Truckers’ jobs are at risk—at least in the long term.

That’s what the CEO of Geotab said this week as he laid out his predictions for the coming years as 2026 approaches. Autonomy is nearing its own “AI moment,” a tipping point similar to the one AI crossed this year, according to the fleet management platform’s CEO.

“I do think that in the long term, all truck drivers are in trouble, unfortunately,” Geotab CEO Neil Cawse said. “Now, how long is that term? We have to see.”

Cawse said that if he had to put a number on it, he anticipates low adoption rates two to three years down the road, followed by a sudden ramp-up in five to seven years. And the quick evolution of AI, which is key to autonomous driving, is spurring that.

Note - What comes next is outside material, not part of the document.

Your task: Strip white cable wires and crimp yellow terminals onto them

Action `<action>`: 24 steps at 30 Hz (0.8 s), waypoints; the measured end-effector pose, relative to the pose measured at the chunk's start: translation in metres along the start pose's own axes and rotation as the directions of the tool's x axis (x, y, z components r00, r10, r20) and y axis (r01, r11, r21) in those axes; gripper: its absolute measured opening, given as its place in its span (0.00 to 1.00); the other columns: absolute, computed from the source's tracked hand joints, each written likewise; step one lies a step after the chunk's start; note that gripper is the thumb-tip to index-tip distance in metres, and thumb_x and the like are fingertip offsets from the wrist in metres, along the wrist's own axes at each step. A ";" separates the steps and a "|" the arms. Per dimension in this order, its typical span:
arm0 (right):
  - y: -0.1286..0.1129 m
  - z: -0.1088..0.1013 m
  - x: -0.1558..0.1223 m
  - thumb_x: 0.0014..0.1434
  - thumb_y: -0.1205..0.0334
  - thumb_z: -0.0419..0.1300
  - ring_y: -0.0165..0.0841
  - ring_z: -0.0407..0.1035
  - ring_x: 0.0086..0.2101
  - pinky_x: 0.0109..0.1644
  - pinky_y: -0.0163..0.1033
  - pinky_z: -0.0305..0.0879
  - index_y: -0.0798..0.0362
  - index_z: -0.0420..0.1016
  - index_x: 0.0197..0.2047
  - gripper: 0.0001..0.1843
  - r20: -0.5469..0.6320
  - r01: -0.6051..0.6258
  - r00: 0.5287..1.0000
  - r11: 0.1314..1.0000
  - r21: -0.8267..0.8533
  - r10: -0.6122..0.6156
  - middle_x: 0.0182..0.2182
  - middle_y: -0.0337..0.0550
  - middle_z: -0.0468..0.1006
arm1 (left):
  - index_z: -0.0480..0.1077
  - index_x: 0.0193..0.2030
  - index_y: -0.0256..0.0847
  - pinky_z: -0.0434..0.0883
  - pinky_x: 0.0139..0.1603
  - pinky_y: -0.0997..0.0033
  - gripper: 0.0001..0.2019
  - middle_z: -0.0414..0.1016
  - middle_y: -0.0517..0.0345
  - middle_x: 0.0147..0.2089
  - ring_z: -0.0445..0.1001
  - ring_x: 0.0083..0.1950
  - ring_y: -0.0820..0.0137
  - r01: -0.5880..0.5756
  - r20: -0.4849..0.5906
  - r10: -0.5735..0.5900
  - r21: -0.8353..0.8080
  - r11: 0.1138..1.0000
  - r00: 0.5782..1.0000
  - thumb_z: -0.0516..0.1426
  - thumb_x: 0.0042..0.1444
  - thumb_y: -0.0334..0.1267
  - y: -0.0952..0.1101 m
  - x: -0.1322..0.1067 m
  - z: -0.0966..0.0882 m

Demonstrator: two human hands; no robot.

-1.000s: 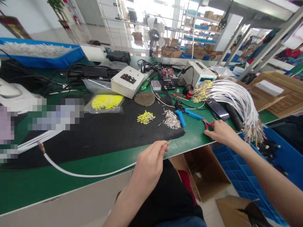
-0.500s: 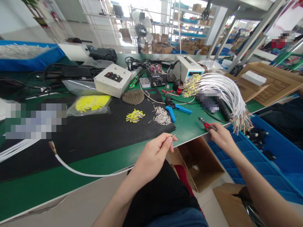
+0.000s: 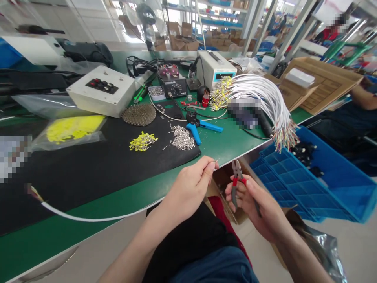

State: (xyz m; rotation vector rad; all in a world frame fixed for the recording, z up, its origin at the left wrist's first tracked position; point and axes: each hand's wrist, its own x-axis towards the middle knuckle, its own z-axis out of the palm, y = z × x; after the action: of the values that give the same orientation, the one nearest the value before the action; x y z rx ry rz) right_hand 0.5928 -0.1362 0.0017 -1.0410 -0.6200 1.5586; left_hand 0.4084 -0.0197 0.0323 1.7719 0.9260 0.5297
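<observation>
While pinched together on the bare tip of the white cable (image 3: 88, 217), fingers of the left hand (image 3: 188, 188) raised just off the front edge of the green counter (image 3: 126, 200); rest of the cable trailing left along that edge, far end lying on the black mat (image 3: 88, 169). Right hand (image 3: 256, 204) below counter level, just beside the left hand, fingers wrapped shut around the red handles of small pliers (image 3: 236, 177); nose of the pliers pointing up, near the cable tip but apart from it; jaws too small to tell whether parted or closed.

On the mat, from left to right: clear bag of yellow pieces (image 3: 70, 129); loose heap of yellow pieces (image 3: 143, 141); heap of metal pins (image 3: 181, 137); round mesh pad (image 3: 138, 114) behind the two heaps. Blue-handled crimper (image 3: 203, 127) just beside the pins, at the right edge of the mat. White box with buttons (image 3: 100, 90) behind the bag.

Bundle of white cables (image 3: 265, 94) arching over the right end of the counter, ends hanging above a blue crate (image 3: 309, 177). Another person's arm (image 3: 365, 98) at far right, well apart from both hands.
</observation>
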 end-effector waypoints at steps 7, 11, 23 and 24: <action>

In the meantime, AI is positive for the driver, Cawse noted, because it lightens their workloads. For example, AI enables drivers to perform DVIR inspections more easily by simply taking a video of their trucks. In addition, he said live coding and new software development techniques facilitated by AI will make the apps drivers use simpler to operate. Among other benefits, he predicts AI will automate processes at border crossings and weigh stations, reducing driver wait times.

However, the benefits will favor some more than others—at least at the start.

“I'm quite optimistic. I think the benefits [will go] to the very large companies first, because they have a little bit more of the wherewithal to build the stuff, and then I think the smaller companies are going to get hurt in the shorter term, but then all of that stuff is going to be democratized,” Cawse said. “That's the one good thing about AI: you're going to get these AI startups that can then bring all of that service to the smaller companies.

“Then I think you may get an explosion in the smaller guys because now you don't need to have a big company. You can use all this AI to take a couple of trucks and turn them into a really good business that's quite efficiently run because of all the AI,” Cawse added.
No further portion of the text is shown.